## TRY IT
Make an exact copy of the lines starting at the top of the listing below and ending at the line that contains "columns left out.", inclusive.
=== Begin Enclosure ===
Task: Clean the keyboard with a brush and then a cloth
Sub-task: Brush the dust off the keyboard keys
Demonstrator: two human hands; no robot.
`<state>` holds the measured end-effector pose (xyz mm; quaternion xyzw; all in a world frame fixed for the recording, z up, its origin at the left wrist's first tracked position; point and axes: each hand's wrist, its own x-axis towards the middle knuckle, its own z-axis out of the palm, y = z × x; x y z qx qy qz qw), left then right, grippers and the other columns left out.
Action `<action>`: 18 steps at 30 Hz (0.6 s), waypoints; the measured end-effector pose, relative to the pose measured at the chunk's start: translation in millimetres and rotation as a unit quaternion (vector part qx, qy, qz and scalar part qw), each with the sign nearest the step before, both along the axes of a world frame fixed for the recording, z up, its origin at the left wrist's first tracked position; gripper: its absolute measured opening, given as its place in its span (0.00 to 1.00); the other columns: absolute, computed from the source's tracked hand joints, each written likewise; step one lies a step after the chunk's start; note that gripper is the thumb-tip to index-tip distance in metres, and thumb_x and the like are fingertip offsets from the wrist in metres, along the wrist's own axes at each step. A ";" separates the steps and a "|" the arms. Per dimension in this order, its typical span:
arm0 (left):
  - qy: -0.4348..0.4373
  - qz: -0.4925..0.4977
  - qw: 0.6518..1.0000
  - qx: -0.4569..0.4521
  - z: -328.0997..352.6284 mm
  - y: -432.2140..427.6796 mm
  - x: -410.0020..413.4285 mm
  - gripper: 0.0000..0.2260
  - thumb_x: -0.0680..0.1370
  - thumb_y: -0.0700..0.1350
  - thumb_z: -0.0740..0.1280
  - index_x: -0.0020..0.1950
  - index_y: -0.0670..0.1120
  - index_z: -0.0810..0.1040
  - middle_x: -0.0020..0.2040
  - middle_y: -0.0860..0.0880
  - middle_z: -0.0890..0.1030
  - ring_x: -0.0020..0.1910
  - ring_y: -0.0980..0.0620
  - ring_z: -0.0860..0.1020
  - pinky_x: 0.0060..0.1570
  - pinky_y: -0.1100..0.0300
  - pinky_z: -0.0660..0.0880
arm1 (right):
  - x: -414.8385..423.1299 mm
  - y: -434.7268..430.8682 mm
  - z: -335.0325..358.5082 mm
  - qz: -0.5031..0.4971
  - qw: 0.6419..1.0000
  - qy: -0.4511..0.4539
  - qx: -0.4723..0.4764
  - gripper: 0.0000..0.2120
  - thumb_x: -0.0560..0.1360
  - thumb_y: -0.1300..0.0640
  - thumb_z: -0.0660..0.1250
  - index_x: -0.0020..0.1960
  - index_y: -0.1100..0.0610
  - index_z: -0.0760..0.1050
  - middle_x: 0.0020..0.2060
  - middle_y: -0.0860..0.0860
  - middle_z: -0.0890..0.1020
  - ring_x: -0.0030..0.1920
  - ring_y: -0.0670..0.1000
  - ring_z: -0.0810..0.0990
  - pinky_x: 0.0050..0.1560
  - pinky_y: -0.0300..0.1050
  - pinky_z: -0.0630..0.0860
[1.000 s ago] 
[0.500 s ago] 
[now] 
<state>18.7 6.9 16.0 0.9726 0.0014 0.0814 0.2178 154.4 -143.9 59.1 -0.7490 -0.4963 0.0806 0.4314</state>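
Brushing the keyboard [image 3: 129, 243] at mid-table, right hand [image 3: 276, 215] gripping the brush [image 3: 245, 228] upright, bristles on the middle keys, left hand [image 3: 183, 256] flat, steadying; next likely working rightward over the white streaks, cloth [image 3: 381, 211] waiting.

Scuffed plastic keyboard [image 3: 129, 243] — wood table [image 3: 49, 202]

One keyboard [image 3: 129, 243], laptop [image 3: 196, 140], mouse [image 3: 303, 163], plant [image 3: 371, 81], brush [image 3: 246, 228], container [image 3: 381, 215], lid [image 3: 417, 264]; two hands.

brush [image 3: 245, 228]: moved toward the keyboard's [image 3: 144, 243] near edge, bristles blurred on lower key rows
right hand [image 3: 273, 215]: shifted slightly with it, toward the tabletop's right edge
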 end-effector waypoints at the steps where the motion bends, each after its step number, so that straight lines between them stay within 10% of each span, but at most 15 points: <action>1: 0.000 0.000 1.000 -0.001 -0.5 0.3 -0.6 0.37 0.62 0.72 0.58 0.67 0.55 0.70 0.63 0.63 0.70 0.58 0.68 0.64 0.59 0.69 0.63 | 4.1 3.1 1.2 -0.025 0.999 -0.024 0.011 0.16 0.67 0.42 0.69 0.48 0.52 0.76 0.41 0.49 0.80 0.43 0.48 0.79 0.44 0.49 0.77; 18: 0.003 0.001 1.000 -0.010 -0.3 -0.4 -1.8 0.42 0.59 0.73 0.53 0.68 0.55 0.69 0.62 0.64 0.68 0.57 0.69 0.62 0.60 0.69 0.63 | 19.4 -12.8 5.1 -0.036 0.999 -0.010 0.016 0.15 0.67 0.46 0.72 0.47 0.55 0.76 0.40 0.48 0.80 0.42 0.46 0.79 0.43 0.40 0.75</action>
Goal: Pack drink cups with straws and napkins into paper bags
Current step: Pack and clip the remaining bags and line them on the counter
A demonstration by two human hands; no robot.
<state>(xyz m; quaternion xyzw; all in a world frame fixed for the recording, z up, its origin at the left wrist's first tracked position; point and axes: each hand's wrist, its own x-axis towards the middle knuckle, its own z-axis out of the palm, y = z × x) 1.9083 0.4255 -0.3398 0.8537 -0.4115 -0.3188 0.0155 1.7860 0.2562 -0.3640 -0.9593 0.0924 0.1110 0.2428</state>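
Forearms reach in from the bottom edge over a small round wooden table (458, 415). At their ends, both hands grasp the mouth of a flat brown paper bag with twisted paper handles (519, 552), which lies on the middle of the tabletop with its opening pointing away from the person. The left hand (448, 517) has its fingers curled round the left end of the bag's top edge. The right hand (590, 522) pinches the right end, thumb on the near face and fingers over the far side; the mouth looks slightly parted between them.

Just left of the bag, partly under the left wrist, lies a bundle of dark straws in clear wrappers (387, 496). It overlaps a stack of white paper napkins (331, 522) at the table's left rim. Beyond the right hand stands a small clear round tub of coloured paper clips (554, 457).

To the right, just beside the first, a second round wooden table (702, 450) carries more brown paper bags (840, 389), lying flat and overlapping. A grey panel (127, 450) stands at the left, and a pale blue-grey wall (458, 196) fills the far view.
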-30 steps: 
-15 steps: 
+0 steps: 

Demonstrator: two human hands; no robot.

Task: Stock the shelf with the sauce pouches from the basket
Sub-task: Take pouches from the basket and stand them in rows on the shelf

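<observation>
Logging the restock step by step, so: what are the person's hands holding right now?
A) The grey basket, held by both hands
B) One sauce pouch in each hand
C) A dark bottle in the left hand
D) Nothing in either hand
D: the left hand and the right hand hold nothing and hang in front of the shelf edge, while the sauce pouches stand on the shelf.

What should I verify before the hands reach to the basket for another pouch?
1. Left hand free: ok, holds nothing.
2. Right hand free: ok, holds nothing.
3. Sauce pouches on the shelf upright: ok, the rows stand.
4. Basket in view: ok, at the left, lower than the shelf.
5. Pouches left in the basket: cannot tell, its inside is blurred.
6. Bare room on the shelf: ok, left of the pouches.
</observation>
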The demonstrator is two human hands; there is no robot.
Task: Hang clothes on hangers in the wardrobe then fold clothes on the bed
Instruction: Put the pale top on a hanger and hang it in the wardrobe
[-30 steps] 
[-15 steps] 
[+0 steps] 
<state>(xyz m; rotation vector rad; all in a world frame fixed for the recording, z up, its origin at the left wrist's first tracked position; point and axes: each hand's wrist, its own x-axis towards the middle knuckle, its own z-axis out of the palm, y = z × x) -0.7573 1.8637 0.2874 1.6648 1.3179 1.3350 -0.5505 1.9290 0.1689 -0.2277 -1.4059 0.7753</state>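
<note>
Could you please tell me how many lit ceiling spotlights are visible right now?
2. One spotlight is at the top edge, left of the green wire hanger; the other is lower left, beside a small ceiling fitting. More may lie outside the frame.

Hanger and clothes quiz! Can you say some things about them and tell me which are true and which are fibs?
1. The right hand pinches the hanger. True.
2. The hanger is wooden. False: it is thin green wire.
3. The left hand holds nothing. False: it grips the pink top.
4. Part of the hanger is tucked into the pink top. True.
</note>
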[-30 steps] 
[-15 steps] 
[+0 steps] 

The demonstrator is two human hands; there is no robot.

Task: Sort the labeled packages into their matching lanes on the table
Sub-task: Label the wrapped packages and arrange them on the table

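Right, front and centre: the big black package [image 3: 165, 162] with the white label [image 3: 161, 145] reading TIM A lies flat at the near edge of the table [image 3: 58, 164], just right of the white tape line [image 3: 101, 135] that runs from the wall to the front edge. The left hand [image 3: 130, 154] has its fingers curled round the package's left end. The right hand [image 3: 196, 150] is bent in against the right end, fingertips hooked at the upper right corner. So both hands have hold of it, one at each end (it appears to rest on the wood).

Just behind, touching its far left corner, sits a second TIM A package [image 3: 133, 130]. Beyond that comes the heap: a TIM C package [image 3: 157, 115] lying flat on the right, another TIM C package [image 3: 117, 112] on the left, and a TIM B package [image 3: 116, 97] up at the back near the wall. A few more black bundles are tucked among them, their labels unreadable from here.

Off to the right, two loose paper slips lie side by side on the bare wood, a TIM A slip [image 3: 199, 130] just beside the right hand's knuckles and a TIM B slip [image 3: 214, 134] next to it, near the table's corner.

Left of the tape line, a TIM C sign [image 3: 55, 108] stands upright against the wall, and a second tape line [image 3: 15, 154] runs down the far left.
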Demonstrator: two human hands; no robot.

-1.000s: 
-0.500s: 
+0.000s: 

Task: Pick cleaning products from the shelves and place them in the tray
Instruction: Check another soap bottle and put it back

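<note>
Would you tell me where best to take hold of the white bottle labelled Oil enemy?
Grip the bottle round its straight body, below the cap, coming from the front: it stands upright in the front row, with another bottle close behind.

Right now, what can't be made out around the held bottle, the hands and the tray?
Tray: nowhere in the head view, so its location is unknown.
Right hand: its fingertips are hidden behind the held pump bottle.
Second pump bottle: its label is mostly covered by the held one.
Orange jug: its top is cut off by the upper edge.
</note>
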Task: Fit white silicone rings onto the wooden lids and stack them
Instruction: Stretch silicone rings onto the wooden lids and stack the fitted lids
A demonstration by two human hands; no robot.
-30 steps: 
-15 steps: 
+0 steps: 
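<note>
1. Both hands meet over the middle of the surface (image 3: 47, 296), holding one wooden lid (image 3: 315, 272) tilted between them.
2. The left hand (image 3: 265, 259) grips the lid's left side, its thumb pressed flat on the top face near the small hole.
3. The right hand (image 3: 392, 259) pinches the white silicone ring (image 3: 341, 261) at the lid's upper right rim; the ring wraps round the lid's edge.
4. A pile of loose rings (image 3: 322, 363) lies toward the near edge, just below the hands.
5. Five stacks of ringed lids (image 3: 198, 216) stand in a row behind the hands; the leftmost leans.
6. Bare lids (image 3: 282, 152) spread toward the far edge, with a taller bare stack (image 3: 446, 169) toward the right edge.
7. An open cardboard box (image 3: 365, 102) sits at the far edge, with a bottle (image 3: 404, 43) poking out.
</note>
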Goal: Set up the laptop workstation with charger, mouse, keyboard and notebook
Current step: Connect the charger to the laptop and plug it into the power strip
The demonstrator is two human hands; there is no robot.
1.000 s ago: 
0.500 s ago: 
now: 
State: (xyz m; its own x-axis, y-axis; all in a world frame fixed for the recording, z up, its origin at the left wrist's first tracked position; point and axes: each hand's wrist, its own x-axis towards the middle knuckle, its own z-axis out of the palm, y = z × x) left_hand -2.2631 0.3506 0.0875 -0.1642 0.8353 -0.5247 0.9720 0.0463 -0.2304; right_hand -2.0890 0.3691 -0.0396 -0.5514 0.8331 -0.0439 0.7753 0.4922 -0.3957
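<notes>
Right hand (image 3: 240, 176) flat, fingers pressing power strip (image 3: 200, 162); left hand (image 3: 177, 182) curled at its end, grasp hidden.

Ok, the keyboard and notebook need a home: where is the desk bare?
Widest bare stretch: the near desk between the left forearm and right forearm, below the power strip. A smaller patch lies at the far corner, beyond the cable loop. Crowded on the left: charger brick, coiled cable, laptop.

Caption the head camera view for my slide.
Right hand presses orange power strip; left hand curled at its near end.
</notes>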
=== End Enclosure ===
## FINAL ANSWER
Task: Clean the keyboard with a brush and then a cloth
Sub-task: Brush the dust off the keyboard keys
Demonstrator: two human hands; no robot.
`<state>` holds the measured end-effector pose (xyz mm; quaternion xyzw; all in a world frame fixed for the recording, z up, its origin at the left wrist's first tracked position; point and axes: each hand's wrist, its own x-axis towards the middle knuckle, its own z-axis out of the palm, y = z × x; x y z qx qy qz qw), left then right, grippers and the other columns left out.

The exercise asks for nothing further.